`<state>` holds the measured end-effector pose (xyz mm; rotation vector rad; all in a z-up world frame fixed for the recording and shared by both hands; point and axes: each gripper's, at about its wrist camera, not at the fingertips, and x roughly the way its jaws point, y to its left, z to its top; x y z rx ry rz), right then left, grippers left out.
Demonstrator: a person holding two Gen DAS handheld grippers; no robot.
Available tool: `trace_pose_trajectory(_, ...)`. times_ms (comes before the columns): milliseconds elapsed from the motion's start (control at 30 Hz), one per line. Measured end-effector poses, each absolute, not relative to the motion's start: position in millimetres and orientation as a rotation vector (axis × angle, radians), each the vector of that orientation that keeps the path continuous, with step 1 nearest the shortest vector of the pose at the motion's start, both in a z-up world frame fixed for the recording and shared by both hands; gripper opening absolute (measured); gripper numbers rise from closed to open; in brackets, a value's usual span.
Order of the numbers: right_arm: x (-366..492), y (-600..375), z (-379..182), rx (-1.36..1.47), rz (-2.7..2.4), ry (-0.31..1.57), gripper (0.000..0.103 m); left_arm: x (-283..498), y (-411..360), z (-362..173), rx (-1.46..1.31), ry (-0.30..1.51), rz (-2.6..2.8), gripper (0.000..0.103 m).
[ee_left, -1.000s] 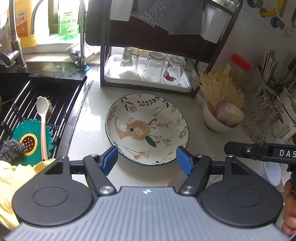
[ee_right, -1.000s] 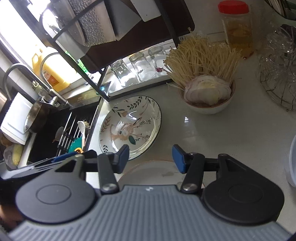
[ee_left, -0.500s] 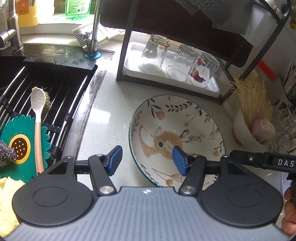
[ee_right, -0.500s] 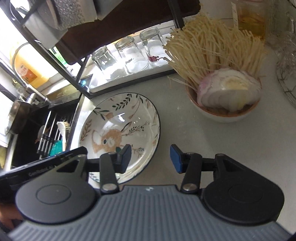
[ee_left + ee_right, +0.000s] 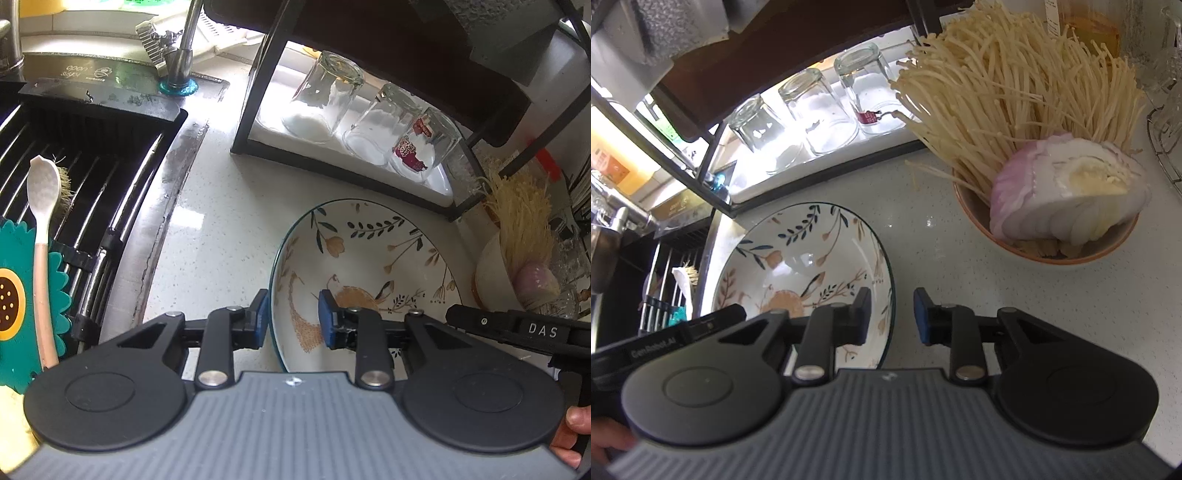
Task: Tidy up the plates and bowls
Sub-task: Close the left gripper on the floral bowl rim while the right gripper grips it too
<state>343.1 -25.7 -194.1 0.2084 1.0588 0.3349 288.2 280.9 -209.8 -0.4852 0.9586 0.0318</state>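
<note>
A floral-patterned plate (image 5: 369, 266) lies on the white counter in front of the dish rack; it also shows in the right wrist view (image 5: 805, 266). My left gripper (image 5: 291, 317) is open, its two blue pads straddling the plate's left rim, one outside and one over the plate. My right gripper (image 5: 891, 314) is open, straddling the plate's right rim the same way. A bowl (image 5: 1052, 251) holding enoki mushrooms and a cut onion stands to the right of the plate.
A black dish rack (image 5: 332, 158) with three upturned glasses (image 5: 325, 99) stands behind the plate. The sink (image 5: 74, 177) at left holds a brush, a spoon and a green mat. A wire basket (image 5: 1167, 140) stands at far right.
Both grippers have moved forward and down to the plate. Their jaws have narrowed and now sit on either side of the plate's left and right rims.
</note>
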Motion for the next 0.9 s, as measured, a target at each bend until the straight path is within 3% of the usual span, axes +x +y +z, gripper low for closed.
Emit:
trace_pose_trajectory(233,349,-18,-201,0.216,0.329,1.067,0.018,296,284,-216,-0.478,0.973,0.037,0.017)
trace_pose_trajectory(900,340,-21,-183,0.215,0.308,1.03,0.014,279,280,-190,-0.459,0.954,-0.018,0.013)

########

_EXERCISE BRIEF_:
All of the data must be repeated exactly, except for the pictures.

_RESPONSE BELOW_:
`<state>` holds the measured end-effector pose (xyz mm; rotation vector rad; all in a z-up world frame fixed for the recording and shared by both hands; point and axes: each gripper's, at about its wrist camera, not at the fingertips, and x roughly the way its jaws point, y to its left, z to its top; x y z rx ry rz), right then left, grippers left out.
Demonstrator: a person holding two Gen DAS handheld grippers; no robot.
Available tool: `trace_pose_trajectory(_, ...)`. times_ms (comes before the columns): milliseconds elapsed from the motion's start (control at 30 Hz), one per line. Measured end-effector poses, each absolute, not relative to the motion's start: position in millimetres and orientation as a rotation vector (axis × angle, radians), each the vector of that orientation that keeps the path continuous, with step 1 nearest the shortest vector of the pose at the motion's start, both in a z-up world frame fixed for the recording and shared by both hands; gripper opening absolute (measured); gripper numbers rise from closed to open; in brackets, a value's usual span.
Order of the numbers: right_arm: x (-366..492), y (-600..375), z (-379..182), rx (-1.36..1.47), rz (-2.7..2.4), ry (-0.31..1.57), gripper (0.000..0.103 m); left_arm: x (-283..498), y (-411..360), z (-362..173), rx (-1.46..1.31), ry (-0.30..1.51), rz (-2.6..2.8), gripper (0.000..0.103 m).
[ee_left, -1.000s] 
[ee_right, -1.000s] 
[ee_left, -0.500s] 
[ee_right, -0.500s] 
[ee_left + ee_right, +0.000s] 
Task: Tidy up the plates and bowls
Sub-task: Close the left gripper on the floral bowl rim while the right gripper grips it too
<state>343.1 -25.7 -194.1 0.2084 1.0588 0.3349 288.2 280.9 -209.8 -0.4852 0.9586 0.0318</state>
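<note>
A floral-patterned plate (image 5: 369, 266) lies on the white counter in front of the dish rack; it also shows in the right wrist view (image 5: 805, 266). My left gripper (image 5: 291, 317) is open, its two blue pads straddling the plate's left rim, one outside and one over the plate. My right gripper (image 5: 891, 314) is open, straddling the plate's right rim the same way. A bowl (image 5: 1052, 251) holding enoki mushrooms and a cut onion stands to the right of the plate.
A black dish rack (image 5: 332, 158) with three upturned glasses (image 5: 325, 99) stands behind the plate. The sink (image 5: 74, 177) at left holds a brush, a spoon and a green mat. A wire basket (image 5: 1167, 140) stands at far right.
Both grippers have moved forward and down to the plate. Their jaws have narrowed and now sit on either side of the plate's left and right rims.
</note>
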Motion for the next 0.9 s, as measured, a target at each bend until the straight path is within 3% of the usual span, axes +x +y +z, gripper low for closed.
Emit:
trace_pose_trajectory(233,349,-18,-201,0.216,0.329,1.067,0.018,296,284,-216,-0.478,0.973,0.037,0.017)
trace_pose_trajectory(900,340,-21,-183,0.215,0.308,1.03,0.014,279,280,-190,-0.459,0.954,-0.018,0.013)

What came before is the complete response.